Impact of India-Pakistan tensions on the IT and Digital Services sector

Recent conflicts between India and Pakistan and subsequent geopolitical tensions have seen ripple effects extend into the business ecosystem, especially for IT and digital services sectors.  Multinational IT firms and global companies, specifically those involving service provisioning and delivery through India or Pakistan based entities, have been exposed to greater regulatory scrutiny.

The impact of the recent tensions through the lens of businesses operating in the IT sector in India have risen – with a focus on cross-border delivery of goods and services, curbs on digital content, including cybersecurity and data protection related concerns.

Provision of goods to Pakistan: The Government of India has imposed a ban on any direct or indirect import or transit of goods originating from or exported to Pakistan, citing  national security and public policy. This reflects India’s position on deteriorating political relationship and indicates how the business dynamics between the two countries are likely to evolve.

Service delivery to Pakistan-based entities: There is no blanket prohibition on delivery of all types of services to / from Pakistan. However, companies must evaluate restrictions on a case-by-case basis depending on the sector. It is particularly critical where the service involves direct contracting or billing between Indian and Pakistani entities or where national security or sensitive technologies are involved. 

Pakistan-based content: OTT platforms, media streaming platforms and intermediaries operating in India have been directed to discontinue Pakistani-based content in India, including the web-series, films, songs, podcasts, and other streaming media content originating from Pakistan. Resultantly, various streaming platforms have removed or geo-blocked access to Pakistani content from India.
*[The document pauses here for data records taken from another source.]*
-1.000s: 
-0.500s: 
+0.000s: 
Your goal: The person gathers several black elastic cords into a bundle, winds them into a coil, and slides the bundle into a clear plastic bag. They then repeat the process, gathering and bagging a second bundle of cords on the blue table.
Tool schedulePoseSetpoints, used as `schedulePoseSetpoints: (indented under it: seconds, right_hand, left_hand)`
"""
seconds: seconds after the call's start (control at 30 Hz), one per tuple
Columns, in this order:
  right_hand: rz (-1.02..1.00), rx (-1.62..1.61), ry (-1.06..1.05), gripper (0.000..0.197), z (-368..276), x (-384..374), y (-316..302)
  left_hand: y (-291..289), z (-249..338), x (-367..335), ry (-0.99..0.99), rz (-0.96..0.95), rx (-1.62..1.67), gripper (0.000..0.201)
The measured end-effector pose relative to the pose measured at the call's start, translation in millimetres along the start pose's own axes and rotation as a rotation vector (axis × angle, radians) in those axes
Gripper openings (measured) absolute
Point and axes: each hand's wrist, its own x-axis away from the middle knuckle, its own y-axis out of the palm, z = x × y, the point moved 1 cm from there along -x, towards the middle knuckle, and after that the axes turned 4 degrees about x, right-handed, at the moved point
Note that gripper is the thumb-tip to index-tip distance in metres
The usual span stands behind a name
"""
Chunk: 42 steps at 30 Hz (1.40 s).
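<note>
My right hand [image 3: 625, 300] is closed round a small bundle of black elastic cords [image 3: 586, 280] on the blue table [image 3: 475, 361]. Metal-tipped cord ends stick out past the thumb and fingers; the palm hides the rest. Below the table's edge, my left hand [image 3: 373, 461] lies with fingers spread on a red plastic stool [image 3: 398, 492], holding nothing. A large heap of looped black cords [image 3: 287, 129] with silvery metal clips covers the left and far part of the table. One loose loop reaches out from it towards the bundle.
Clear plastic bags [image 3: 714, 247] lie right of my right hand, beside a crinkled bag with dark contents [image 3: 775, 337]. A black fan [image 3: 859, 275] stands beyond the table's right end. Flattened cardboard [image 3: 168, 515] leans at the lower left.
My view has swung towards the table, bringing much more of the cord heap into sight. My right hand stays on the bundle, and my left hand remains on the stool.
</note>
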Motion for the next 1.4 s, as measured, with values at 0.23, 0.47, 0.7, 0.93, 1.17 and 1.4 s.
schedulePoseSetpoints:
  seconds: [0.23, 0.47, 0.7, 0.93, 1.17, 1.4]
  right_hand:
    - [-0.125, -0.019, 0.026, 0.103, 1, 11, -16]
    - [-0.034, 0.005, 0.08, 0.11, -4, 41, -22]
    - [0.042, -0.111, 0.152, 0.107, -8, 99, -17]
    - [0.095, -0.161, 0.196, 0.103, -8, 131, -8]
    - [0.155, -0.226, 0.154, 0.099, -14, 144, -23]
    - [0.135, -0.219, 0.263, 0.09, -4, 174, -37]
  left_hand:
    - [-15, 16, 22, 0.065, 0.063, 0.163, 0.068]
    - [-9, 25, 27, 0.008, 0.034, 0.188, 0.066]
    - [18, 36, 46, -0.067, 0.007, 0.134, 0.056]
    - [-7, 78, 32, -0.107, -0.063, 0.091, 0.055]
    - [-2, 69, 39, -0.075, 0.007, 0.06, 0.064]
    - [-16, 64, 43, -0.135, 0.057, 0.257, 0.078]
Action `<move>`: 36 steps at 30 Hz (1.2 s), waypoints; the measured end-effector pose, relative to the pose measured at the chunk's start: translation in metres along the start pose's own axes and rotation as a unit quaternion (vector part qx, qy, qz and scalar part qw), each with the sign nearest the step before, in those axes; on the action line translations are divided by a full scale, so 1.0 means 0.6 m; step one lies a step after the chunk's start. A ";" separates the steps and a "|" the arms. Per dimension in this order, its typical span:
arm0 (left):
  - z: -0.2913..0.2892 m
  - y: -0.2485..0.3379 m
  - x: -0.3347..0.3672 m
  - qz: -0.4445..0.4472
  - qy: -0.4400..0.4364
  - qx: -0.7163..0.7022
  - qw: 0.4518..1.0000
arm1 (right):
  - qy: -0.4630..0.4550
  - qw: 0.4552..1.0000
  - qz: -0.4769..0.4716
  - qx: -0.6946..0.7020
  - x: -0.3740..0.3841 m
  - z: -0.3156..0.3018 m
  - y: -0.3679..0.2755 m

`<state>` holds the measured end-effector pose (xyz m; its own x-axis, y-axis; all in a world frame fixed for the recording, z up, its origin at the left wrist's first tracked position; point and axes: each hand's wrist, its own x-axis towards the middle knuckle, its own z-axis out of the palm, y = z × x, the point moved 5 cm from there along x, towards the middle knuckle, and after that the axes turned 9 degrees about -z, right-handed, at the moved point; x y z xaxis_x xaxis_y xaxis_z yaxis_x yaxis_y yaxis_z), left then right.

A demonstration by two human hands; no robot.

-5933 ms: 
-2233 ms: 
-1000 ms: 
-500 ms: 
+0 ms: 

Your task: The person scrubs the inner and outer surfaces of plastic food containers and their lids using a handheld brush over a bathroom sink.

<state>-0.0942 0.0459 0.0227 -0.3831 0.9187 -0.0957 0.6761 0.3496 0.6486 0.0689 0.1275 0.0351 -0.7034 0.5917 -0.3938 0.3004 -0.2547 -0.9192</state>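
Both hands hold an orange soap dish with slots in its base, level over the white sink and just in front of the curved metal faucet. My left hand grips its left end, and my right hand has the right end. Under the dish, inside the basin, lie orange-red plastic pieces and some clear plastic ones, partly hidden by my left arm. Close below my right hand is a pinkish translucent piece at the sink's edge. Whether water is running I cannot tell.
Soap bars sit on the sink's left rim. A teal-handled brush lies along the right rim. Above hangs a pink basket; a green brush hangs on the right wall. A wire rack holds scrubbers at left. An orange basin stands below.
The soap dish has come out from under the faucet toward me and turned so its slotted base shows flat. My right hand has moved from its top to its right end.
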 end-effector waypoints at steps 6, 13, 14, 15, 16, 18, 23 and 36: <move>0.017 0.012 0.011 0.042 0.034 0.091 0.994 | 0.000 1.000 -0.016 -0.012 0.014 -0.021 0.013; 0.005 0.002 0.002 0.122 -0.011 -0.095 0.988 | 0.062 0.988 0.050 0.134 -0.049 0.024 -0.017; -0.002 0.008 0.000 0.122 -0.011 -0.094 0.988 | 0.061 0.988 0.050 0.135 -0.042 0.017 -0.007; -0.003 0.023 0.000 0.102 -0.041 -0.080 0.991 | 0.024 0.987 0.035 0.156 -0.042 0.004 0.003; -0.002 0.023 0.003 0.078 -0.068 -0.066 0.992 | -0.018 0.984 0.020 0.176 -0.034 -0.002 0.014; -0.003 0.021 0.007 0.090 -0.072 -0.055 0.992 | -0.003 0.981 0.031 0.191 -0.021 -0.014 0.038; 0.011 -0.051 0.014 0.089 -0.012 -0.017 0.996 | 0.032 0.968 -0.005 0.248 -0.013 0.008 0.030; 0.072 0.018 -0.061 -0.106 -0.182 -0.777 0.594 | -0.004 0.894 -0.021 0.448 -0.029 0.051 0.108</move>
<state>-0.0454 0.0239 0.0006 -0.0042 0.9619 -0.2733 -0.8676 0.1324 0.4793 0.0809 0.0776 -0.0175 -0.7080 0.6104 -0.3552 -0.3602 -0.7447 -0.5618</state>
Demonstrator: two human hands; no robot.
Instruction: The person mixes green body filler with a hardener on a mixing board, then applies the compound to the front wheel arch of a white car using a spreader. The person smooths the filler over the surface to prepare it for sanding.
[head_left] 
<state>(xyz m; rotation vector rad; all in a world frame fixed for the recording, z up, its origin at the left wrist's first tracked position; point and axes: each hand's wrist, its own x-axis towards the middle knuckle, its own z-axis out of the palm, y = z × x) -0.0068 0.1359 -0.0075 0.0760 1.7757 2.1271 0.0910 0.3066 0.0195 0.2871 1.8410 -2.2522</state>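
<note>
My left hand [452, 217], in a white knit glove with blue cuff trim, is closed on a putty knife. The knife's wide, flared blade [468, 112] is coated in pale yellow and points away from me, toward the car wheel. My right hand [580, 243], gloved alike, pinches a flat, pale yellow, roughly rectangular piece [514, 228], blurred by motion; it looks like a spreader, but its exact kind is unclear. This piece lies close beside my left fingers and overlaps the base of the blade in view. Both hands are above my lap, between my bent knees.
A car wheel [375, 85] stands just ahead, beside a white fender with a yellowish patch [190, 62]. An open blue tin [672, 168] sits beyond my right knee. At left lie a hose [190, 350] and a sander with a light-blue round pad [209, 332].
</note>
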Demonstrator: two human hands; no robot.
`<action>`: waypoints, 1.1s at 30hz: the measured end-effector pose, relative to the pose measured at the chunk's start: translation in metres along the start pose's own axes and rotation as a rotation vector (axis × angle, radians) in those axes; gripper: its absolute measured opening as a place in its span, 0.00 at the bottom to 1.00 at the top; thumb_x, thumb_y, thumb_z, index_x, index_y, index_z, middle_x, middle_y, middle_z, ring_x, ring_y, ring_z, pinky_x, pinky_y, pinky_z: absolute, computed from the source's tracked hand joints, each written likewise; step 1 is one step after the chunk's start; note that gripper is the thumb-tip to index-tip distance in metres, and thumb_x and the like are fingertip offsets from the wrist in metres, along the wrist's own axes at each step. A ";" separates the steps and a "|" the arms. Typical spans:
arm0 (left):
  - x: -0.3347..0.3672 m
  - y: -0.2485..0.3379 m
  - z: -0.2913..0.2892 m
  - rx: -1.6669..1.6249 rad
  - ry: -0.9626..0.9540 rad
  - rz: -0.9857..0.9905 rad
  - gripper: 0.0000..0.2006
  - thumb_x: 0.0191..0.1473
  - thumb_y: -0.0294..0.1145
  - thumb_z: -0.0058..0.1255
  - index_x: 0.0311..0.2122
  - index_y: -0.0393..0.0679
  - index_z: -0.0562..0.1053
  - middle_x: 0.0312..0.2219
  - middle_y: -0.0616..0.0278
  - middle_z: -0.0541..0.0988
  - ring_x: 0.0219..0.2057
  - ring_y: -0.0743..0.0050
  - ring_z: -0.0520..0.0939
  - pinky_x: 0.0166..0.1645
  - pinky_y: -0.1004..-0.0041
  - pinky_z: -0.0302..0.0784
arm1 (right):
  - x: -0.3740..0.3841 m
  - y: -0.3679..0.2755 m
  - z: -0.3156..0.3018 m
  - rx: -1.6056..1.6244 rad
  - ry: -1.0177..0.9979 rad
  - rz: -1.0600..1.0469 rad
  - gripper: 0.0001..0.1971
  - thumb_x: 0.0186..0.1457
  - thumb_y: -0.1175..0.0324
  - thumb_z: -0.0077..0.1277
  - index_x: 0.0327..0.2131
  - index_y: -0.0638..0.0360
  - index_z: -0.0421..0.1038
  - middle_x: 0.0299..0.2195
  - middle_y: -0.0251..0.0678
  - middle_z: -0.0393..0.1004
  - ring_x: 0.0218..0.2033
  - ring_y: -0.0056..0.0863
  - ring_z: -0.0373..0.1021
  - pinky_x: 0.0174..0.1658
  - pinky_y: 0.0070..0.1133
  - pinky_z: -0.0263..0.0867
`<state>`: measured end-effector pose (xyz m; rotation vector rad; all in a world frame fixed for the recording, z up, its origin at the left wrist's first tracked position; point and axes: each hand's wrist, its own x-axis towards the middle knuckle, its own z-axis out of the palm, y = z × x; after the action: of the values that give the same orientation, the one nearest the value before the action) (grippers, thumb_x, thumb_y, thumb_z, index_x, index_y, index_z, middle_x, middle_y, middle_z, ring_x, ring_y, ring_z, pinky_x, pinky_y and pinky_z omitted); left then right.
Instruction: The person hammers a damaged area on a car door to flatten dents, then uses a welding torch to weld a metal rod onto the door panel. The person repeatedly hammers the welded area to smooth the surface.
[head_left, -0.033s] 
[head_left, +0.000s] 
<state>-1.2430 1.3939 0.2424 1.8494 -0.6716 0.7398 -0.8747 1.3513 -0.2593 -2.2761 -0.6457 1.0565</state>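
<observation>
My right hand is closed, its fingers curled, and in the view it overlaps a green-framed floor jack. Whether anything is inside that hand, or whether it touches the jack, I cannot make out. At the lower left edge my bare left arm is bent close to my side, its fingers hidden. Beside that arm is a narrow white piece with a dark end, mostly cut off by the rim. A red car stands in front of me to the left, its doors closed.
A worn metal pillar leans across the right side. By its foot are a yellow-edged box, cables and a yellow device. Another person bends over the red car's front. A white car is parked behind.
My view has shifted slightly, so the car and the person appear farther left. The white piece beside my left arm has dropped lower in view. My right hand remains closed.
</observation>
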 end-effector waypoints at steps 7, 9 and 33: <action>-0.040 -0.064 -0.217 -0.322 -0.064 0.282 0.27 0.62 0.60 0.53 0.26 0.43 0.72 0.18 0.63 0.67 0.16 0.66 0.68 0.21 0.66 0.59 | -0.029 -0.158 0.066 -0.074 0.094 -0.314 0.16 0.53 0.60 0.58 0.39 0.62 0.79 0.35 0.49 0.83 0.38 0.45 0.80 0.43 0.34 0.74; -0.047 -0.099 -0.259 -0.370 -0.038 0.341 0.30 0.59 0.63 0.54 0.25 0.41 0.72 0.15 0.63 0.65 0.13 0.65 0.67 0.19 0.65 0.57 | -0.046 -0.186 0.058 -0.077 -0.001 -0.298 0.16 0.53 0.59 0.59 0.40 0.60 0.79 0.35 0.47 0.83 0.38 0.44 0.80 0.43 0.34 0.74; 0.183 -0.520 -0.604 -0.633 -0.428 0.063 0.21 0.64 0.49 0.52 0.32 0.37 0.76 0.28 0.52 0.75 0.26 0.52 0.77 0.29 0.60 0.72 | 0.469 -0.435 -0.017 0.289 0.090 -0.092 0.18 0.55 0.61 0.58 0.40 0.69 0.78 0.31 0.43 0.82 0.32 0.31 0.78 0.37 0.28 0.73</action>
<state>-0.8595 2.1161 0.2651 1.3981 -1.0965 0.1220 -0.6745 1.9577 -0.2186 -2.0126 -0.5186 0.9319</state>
Data protection related concerns: Cross-border data flow issues have also been magnified amid the existing political climate. Indian IT, Global Capability Centers and BPO firms handle large volumes of data, potentially including sensitive business and personal data, which significantly enhances the risk of data breaches or leaks, if accessed by hostile entities. Hence, service-delivery models, particularly those involving entities in India and Pakistan, have to be carefully evaluated against the complex risk considerations. Compliance with applicable regulatory requirements and contractual obligations is key in such circumstances to avoid exposure to any legal action. 

Communications: Undertaking business communications with individuals in Pakistan-based entities must be exercised with caution, as it is likely to raise alarms and exposure to scrutiny and investigations in light of the current circumstances. Recently, the Government had ordered telecom companies to ensure disaster preparedness, enhance their network security, and safeguard border infrastructure to maintain seamless communication for national security and effective disaster response.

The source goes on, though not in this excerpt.